I will sign off now, but will likely be back on in the not so distant future. If you could do me the favour of passing this message along to the “regulars” Cory spoke with, I would really appreciate it. Thank you.
Mark_

Reactions: Like Like:
2 | Winner Winner:
12 | Like List reactions


----------



## fubar57 (Feb 19, 2018)

Thank you very much Andy


----------



## Wurger (Feb 19, 2018)

Thank you for that Andy.


----------



## Crimea_River (Feb 19, 2018)

Mark wanted to be sure that I pass on his appreciation for all the kind words that he and the family received on Cory's passing. He will post something in a little bit.


----------



## parsifal (Feb 19, 2018)

Oh Man!!!


----------



## Airframes (Feb 19, 2018)

Thanks Andy, and thanks to Mark for the response.


----------



## DerAdlerIstGelandet (Feb 20, 2018)

Thank you for passing this one to everyone. Man, Cory was a good kid. I still look at his FB from time to time.

Reactions: Like Like:
1 | Like List reactions


----------



## rochie (Feb 20, 2018)

Thank you Andy for passing on Marks message.

Still miss Cory


----------



## Wayne Little (Feb 20, 2018)

Yeah, wish he was still with us....

Thanks for posting this Andy, hope Mark will join us.....


----------



## T Bolt (Feb 20, 2018)

Thanks Andy


----------



## Rogi (Feb 20, 2018)

Thank you Andy for passing on the news.
It is a sad day today for me, Cory was a really cool guy and we always shared and discussed a lot of aviation when we pmed. A real good friend, my condolences to his family. I think there is always a silver lining and Cory can now talk and discuss with those great aviators and legends in heaven, RIP my friend.


----------



## tomo pauk (Feb 20, 2018)

Thank you for sharing, Andy.


----------



## Gnomey (Feb 20, 2018)

Thank you for passing this on Andy. It certainly was a sad day for the forum but good to know our messages were received warmly by his family.

Reactions: Like Like:
1 | Like List reactions


----------



## Lucky13 (Feb 20, 2018)

Still miss the lad!


----------



## Marcel (Feb 20, 2018)

Thanks Andy.


----------



## mikewint (Feb 20, 2018)

Possibly the saddest fact of life is the sure and certain knowledge that All good things, to an end, must come

Requiem aeternam dona ei, Domine,
et lux perpetua luceat ei .
Requiescat in pace Cory


----------



## parsifal (Feb 20, 2018)

But he was just a kid was he not (he was 27 I see....that's still a kid for someone my age)? That makes it very hard. I can not begin to understand how the family might feel.
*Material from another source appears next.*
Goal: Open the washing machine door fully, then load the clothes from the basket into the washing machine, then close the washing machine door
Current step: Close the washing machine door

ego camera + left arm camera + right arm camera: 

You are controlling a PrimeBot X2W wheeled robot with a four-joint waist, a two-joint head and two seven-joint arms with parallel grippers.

Losing a son or a daughter has to be about the worst thing that can happen in life. I have a LOT of trouble getting past that for a lot of reasons.....

Reactions: Like Like:
1 | Agree Agree:
1 | Like List reactions


----------



## Crimea_River (Feb 20, 2018)

Yes, Cory was far too young to pass.


----------



## vikingBerserker (Feb 21, 2018)

Thanks Andy, he was a pretty cool guy.


----------



## Donivanp (Feb 21, 2018)

Thnk you Andy, so sorry for the loss of someone so young!


----------



## Night Fighter Nut (Feb 21, 2018)

Thanks Andy


----------



## at6 (Feb 21, 2018)

Sad news indeed. My condolences.


----------



## javlin (Feb 26, 2018)

Glad to hear the message was passed still sad thinking about him.

Reactions: Agree Agree:
1 | Like List reactions


----------



## SANCER (Apr 24, 2018)

I had not fallen into this thread. 

Thanks *Andy* for sharing it. I am glad to know that the family received the group's messages and condolences. 

It will be very nice to welcome *Mark* and appreciate the finished projects that were in process.

Saludos


----------



## Capt. Vick (Apr 24, 2018)

Right in the feels


----------



## Lucky13 (Apr 25, 2018)

Still think of the lad, never had the pleasure of meeting him in person....didn't make him any less a _friend!
_
You're sorely missed buddy!


----------